Listed entries:
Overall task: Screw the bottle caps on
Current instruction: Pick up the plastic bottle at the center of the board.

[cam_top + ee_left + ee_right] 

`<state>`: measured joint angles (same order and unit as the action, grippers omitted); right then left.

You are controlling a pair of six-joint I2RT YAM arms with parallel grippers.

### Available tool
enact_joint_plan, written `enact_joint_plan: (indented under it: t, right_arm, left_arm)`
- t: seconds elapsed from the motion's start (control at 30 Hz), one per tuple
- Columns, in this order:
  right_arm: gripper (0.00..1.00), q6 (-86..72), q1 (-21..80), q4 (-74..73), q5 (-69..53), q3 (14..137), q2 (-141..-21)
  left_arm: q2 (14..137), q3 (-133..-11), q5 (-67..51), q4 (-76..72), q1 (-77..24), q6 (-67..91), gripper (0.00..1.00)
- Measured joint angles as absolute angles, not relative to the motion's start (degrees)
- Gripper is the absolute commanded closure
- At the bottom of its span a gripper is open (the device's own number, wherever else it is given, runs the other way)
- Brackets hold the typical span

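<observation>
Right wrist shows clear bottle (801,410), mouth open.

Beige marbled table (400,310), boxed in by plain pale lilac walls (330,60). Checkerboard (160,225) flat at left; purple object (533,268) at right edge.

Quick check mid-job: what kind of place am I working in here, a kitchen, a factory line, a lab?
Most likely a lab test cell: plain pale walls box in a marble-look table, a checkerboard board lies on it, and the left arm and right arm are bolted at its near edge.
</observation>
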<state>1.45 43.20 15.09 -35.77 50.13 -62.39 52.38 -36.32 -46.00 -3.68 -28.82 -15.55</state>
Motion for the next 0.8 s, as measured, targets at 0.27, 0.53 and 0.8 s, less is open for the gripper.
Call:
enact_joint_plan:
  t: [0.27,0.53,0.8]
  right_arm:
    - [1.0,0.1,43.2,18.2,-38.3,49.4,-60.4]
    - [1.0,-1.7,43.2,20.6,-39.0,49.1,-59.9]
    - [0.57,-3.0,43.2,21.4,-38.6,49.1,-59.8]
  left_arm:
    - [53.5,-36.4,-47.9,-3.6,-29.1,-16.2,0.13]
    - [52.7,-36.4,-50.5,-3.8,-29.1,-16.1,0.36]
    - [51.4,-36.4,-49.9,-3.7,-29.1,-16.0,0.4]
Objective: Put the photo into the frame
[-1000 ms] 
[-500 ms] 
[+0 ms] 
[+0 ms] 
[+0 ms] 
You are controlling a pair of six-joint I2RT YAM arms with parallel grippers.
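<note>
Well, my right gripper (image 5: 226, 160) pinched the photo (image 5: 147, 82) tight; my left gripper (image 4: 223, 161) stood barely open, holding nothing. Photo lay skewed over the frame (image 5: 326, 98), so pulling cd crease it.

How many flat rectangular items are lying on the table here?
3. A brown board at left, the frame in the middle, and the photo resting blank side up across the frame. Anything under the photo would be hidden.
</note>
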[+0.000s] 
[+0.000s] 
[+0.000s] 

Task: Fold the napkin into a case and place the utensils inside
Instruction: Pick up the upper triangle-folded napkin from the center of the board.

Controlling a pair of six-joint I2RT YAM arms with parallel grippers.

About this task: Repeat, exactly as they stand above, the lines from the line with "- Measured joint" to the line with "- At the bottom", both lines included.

Written answer:
- Measured joint angles as absolute angles, not relative to the motion's start (degrees)
- Gripper is the absolute commanded closure
- At the bottom of its span a gripper is open (the device's own number, wherever else it is given, runs the other way)

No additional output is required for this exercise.